Using the records below, output the stretch that opens with the line containing "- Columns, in" and closes with the line containing "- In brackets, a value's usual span", exactly and including both lines, with nothing more.

Material supplied >>
++++++++
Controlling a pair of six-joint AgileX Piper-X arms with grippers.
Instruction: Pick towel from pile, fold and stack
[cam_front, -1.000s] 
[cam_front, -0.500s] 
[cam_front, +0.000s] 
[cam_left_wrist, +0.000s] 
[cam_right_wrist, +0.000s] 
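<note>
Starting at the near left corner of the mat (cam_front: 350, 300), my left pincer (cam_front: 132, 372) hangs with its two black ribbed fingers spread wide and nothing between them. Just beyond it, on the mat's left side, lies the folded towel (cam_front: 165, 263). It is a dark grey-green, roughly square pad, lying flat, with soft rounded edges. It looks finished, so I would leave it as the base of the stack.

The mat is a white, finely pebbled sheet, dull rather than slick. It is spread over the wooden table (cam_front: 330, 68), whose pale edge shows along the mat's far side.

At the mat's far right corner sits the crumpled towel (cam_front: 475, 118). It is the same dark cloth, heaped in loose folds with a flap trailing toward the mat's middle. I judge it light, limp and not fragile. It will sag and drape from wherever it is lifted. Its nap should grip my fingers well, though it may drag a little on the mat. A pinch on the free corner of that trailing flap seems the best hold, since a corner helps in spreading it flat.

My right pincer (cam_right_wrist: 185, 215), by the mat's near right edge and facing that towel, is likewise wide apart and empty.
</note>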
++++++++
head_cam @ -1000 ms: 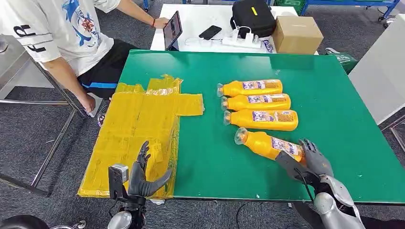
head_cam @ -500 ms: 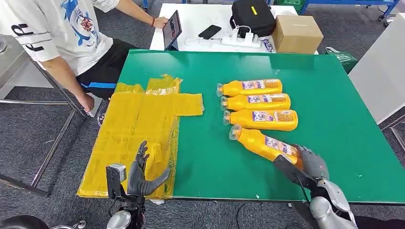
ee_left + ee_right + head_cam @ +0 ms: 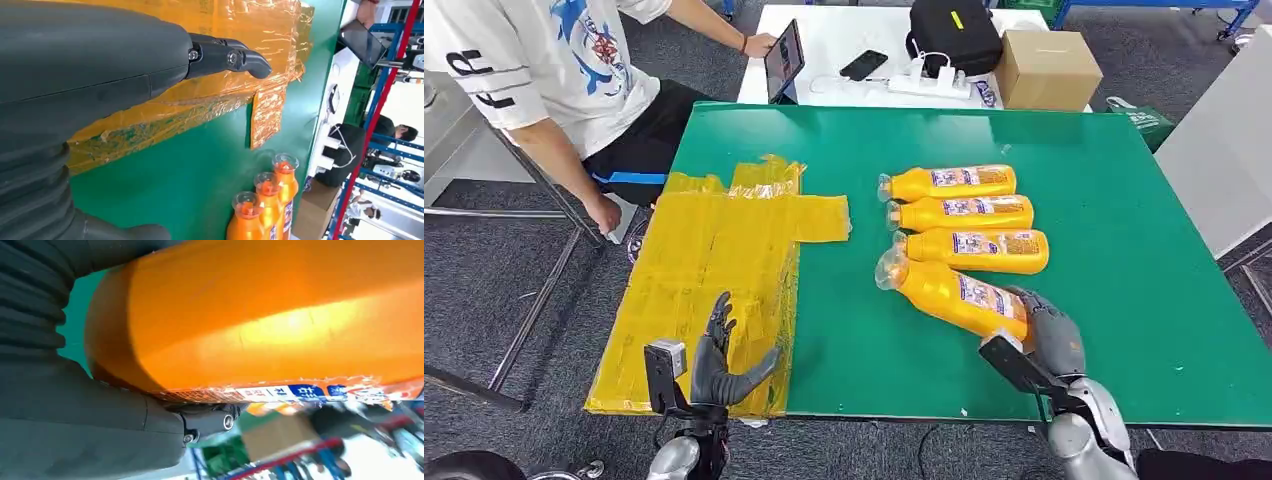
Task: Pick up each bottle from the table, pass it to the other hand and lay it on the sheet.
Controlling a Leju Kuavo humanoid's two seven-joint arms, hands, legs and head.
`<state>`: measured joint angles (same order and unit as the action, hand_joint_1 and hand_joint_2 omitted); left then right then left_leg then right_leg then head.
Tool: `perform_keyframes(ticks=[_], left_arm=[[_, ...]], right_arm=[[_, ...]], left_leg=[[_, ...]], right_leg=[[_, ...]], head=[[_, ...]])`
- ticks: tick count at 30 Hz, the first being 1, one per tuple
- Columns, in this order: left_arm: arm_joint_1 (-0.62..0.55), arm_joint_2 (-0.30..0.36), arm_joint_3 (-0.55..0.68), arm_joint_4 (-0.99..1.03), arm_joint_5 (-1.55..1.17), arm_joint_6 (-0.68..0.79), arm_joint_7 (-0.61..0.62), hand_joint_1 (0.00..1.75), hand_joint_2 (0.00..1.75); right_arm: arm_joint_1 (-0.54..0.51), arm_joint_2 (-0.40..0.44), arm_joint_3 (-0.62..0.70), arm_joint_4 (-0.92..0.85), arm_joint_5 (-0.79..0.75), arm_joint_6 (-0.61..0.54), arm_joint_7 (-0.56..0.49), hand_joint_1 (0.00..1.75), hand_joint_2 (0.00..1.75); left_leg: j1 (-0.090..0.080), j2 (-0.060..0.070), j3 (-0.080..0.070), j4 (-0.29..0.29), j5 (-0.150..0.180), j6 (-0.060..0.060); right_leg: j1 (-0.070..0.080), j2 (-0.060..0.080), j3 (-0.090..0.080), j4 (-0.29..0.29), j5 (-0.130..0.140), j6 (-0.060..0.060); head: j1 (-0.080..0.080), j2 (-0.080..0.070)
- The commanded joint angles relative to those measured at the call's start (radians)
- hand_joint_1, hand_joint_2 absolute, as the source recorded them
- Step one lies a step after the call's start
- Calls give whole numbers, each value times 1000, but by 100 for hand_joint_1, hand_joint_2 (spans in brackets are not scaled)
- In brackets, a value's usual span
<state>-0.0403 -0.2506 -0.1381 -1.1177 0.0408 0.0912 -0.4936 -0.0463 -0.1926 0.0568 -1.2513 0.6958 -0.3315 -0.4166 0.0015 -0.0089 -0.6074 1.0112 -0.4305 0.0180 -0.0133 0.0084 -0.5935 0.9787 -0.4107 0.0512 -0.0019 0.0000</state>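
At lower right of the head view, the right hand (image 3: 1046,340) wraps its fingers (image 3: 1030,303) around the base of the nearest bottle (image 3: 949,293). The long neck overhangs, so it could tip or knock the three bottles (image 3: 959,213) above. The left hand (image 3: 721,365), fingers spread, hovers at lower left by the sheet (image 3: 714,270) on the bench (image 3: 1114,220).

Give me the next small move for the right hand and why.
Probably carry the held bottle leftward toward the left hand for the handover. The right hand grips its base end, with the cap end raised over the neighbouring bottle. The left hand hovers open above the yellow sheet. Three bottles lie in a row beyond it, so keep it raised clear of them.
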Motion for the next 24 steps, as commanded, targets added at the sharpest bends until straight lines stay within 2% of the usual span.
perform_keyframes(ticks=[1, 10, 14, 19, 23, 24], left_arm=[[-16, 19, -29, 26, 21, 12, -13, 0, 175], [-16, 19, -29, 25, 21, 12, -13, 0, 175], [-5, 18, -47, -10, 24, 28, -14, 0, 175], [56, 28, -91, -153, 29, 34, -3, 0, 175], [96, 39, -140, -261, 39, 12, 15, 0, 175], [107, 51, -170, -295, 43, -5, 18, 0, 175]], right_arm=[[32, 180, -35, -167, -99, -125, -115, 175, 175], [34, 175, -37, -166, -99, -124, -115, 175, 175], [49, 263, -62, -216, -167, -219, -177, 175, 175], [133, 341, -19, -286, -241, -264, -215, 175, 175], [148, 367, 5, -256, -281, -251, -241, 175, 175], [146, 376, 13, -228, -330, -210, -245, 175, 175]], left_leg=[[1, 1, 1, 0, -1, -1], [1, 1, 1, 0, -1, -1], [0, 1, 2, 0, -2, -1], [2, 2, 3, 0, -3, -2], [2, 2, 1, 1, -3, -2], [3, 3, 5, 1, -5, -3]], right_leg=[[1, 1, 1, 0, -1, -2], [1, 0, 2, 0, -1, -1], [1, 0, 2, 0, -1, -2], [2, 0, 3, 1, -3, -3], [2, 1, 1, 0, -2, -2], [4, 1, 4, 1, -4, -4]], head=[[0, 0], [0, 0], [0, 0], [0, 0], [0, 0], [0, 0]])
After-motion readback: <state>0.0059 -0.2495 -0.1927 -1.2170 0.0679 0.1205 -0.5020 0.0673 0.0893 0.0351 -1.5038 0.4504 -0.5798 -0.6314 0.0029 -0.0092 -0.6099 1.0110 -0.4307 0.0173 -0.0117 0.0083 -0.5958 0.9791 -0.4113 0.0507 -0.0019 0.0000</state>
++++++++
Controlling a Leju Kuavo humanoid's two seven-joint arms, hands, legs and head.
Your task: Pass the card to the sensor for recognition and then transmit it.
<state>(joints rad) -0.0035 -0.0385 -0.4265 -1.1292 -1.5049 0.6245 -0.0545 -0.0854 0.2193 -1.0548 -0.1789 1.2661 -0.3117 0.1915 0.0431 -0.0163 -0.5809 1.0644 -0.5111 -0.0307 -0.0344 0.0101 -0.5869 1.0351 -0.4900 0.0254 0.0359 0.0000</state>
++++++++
Written response >>
- Columns, in this order: left_arm: arm_joint_1 (-0.62..0.55), arm_joint_2 (-0.30..0.36), arm_joint_3 (-0.55..0.68), arm_joint_4 (-0.99..1.03), arm_joint_5 (-1.55..1.17), arm_joint_6 (-0.68..0.79), arm_joint_7 (-0.61..0.62), hand_joint_1 (0.00..1.75), hand_joint_2 (0.00..1.75); right_arm: arm_joint_1 (-0.54..0.51), arm_joint_2 (-0.40..0.44), arm_joint_3 (-0.62..0.70), arm_joint_4 (-0.92..0.85), arm_joint_5 (-0.79..0.75), arm_joint_6 (-0.61..0.54), arm_joint_7 (-0.56..0.49), hand_joint_1 (0.00..1.75), hand_joint_2 (0.00..1.75); left_leg: j1 (-0.090..0.080), j2 (-0.060..0.070), j3 (-0.080..0.070), j4 (-0.29..0.29), j5 (-0.150..0.180), j6 (-0.060..0.060); right_leg: j1 (-0.070..0.080), j2 (-0.060..0.080), j3 (-0.090..0.080), j4 (-0.29..0.29), j5 (-0.130..0.140), j6 (-0.060..0.060); head: j1 (-0.080..0.080), j2 (-0.080..0.070)
- The commanded joint angles relative to those measured at the call's start (radians)
- hand_joint_1, hand_joint_2 absolute, as the source recorded them
- Step one lies a step after the call's start
- Calls give whole numbers, each value times 1000, but by 100 for hand_joint_1, hand_joint_2 (spans in brackets are not scaled)
- In brackets, a value's usual span

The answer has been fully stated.